(WHAT TO WORK ON)
Nothing in the data should be left out, so repeat it all exactly.

RECORDED INFORMATION Start Marker

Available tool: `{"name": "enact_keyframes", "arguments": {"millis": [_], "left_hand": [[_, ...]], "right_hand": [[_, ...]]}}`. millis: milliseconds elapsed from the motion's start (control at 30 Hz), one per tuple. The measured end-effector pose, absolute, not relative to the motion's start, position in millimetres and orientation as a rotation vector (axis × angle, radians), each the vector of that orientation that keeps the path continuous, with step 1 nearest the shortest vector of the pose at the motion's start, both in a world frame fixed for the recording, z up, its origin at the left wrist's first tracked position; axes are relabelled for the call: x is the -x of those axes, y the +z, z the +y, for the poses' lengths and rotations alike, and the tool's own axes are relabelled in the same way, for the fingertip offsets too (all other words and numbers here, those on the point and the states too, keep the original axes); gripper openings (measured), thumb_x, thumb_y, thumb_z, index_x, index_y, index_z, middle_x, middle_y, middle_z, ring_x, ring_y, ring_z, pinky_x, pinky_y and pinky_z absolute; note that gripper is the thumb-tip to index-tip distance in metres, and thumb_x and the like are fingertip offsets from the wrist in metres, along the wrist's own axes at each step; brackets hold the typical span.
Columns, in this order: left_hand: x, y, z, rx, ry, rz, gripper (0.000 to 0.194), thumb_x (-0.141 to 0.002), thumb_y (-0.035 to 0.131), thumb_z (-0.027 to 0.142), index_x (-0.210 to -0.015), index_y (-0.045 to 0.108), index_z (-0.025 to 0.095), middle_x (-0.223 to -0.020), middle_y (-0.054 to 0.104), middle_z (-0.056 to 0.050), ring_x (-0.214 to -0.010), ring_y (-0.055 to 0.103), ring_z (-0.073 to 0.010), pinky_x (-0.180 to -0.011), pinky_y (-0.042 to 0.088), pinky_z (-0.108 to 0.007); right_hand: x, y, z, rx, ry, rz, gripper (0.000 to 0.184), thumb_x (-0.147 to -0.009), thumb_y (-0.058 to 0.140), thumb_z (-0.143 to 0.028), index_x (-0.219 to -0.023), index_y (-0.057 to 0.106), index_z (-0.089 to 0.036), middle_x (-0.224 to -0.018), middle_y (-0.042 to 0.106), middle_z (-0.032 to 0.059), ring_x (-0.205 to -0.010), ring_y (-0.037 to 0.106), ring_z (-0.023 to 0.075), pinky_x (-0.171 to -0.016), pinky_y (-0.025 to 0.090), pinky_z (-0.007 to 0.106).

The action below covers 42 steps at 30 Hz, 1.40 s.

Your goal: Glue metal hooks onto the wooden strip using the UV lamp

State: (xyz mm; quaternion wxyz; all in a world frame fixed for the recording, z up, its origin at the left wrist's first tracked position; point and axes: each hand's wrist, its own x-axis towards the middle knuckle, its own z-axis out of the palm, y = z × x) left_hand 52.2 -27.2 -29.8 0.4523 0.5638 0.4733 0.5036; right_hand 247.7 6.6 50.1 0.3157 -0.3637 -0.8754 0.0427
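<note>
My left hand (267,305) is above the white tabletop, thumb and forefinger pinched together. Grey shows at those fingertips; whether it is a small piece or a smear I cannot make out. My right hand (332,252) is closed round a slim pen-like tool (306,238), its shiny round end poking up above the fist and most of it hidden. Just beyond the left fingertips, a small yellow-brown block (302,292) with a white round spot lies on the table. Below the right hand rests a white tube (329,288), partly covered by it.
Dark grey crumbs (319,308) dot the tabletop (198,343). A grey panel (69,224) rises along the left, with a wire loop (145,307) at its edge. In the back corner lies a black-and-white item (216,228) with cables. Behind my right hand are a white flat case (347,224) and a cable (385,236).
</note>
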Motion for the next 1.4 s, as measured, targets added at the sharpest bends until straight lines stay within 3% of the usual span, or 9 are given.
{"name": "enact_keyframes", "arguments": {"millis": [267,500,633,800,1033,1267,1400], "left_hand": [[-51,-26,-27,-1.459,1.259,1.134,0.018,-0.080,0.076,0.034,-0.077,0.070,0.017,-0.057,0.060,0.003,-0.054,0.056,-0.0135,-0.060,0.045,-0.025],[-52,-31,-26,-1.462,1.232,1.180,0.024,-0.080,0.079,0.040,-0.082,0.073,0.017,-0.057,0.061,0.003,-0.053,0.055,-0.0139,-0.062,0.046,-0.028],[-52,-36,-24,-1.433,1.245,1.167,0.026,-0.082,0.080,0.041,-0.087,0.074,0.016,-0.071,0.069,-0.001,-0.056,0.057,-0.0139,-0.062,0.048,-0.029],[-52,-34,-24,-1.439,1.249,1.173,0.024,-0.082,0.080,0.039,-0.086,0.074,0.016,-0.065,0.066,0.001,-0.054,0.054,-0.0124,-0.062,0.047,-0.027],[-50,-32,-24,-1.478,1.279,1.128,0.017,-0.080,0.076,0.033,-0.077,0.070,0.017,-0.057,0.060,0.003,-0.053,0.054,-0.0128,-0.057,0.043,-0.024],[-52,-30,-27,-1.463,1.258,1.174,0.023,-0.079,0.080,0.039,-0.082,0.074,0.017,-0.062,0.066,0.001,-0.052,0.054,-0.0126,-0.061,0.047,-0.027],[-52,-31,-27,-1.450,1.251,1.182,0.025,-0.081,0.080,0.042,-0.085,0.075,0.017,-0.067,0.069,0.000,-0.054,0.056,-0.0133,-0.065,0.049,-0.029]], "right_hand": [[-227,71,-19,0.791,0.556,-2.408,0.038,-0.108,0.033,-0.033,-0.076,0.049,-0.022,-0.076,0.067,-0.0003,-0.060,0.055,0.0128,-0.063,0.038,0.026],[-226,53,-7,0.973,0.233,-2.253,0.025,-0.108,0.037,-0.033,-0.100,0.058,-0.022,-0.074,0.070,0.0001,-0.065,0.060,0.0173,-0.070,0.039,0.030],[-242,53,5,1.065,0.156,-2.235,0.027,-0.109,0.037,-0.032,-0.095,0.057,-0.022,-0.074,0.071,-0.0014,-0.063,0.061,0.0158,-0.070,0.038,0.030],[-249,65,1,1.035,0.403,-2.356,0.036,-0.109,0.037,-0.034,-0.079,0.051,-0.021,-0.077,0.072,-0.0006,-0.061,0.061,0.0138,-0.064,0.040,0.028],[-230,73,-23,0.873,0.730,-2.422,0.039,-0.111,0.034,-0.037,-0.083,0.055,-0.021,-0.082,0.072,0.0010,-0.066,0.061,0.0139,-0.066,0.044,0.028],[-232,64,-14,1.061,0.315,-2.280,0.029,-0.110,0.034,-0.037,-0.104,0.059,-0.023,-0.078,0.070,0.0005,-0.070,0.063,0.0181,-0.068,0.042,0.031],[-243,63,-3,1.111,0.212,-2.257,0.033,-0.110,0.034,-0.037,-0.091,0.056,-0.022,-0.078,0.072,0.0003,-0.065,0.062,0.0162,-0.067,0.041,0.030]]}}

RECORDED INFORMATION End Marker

(RESPONSE BELOW)
Available tool: `{"name": "enact_keyframes", "arguments": {"millis": [_], "left_hand": [[_, ...]], "right_hand": [[_, ...]]}}`. millis: milliseconds elapsed from the motion's start (control at 30 Hz), one per tuple. The measured end-effector pose, absolute, not relative to the motion's start, position in millimetres and orientation as a rotation vector (axis × angle, radians), each the vector of that orientation that keeps the path continuous, with step 1 nearest the shortest vector of the pose at the motion's start, both in a world frame fixed for the recording, z up, its origin at the left wrist's first tracked position; axes are relabelled for the call: x is the -x of those axes, y the +z, z the +y, for the poses' lengths and rotations alike, and the tool's own axes are relabelled in the same way, for the fingertip offsets too (all other words and numbers here, those on the point and the states too, keep the original axes); gripper openings (measured), thumb_x, thumb_y, thumb_z, index_x, index_y, index_z, middle_x, middle_y, middle_z, ring_x, ring_y, ring_z, pinky_x, pinky_y and pinky_z absolute; note that gripper is the thumb-tip to index-tip distance in metres, and thumb_x and the like are fingertip offsets from the wrist in metres, along the wrist's own axes at each step; brackets hold the typical span.
Columns, in this order: left_hand: x, y, z, rx, ry, rz, gripper (0.000 to 0.194), thumb_x (-0.141 to 0.002), thumb_y (-0.035 to 0.131), thumb_z (-0.027 to 0.142), index_x (-0.210 to -0.015), index_y (-0.045 to 0.108), index_z (-0.025 to 0.095), middle_x (-0.223 to -0.020), middle_y (-0.054 to 0.104), middle_z (-0.056 to 0.050), ring_x (-0.214 to -0.010), ring_y (-0.055 to 0.103), ring_z (-0.073 to 0.010), pinky_x (-0.180 to -0.011), pinky_y (-0.042 to 0.088), pinky_z (-0.108 to 0.007); right_hand: x, y, z, rx, ry, rz, gripper (0.000 to 0.184), thumb_x (-0.147 to -0.009), thumb_y (-0.058 to 0.140), thumb_z (-0.143 to 0.028), index_x (-0.219 to -0.023), index_y (-0.057 to 0.106), index_z (-0.089 to 0.036), middle_x (-0.224 to -0.018), middle_y (-0.042 to 0.106), middle_z (-0.032 to 0.059), ring_x (-0.205 to -0.010), ring_y (-0.037 to 0.106), ring_z (-0.023 to 0.075), pinky_x (-0.171 to -0.016), pinky_y (-0.025 to 0.090), pinky_z (-0.007 to 0.106).

The action below covers 42 steps at 30 Hz, 1.40 s.

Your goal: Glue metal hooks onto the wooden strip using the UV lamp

State: (xyz mm; quaternion wxyz; all in a world frame fixed for the recording, z up, its origin at the left wrist's first tracked position; point and axes: each hand's wrist, its own x-axis towards the middle knuckle, its own z-axis out of the palm, y = z × x) left_hand 52.2 -27.2 -29.8 0.4523 0.5638 0.4733 0.5036; right_hand 247.7 6.6 50.1 0.3157 -0.3637 -0.8754 0.0427
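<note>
My left hand (267,305) is above the white tabletop, thumb and forefinger pinched together. Grey shows at those fingertips; whether it is a small piece or a smear I cannot make out. My right hand (332,252) is closed round a slim pen-like tool (306,238), its shiny round end poking up above the fist and most of it hidden. Just beyond the left fingertips, a small yellow-brown block (302,292) with a white round spot lies on the table. Below the right hand rests a white tube (329,288), partly covered by it.
Dark grey crumbs (319,308) dot the tabletop (198,343). A grey panel (69,224) rises along the left, with a wire loop (145,307) at its edge. In the back corner lies a black-and-white item (216,228) with cables. Behind my right hand are a white flat case (347,224) and a cable (385,236).
</note>
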Motion for the next 1.4 s, as measured, targets added at the sharpest bends until straight lines stay within 3% of the usual span, or 9 are given.
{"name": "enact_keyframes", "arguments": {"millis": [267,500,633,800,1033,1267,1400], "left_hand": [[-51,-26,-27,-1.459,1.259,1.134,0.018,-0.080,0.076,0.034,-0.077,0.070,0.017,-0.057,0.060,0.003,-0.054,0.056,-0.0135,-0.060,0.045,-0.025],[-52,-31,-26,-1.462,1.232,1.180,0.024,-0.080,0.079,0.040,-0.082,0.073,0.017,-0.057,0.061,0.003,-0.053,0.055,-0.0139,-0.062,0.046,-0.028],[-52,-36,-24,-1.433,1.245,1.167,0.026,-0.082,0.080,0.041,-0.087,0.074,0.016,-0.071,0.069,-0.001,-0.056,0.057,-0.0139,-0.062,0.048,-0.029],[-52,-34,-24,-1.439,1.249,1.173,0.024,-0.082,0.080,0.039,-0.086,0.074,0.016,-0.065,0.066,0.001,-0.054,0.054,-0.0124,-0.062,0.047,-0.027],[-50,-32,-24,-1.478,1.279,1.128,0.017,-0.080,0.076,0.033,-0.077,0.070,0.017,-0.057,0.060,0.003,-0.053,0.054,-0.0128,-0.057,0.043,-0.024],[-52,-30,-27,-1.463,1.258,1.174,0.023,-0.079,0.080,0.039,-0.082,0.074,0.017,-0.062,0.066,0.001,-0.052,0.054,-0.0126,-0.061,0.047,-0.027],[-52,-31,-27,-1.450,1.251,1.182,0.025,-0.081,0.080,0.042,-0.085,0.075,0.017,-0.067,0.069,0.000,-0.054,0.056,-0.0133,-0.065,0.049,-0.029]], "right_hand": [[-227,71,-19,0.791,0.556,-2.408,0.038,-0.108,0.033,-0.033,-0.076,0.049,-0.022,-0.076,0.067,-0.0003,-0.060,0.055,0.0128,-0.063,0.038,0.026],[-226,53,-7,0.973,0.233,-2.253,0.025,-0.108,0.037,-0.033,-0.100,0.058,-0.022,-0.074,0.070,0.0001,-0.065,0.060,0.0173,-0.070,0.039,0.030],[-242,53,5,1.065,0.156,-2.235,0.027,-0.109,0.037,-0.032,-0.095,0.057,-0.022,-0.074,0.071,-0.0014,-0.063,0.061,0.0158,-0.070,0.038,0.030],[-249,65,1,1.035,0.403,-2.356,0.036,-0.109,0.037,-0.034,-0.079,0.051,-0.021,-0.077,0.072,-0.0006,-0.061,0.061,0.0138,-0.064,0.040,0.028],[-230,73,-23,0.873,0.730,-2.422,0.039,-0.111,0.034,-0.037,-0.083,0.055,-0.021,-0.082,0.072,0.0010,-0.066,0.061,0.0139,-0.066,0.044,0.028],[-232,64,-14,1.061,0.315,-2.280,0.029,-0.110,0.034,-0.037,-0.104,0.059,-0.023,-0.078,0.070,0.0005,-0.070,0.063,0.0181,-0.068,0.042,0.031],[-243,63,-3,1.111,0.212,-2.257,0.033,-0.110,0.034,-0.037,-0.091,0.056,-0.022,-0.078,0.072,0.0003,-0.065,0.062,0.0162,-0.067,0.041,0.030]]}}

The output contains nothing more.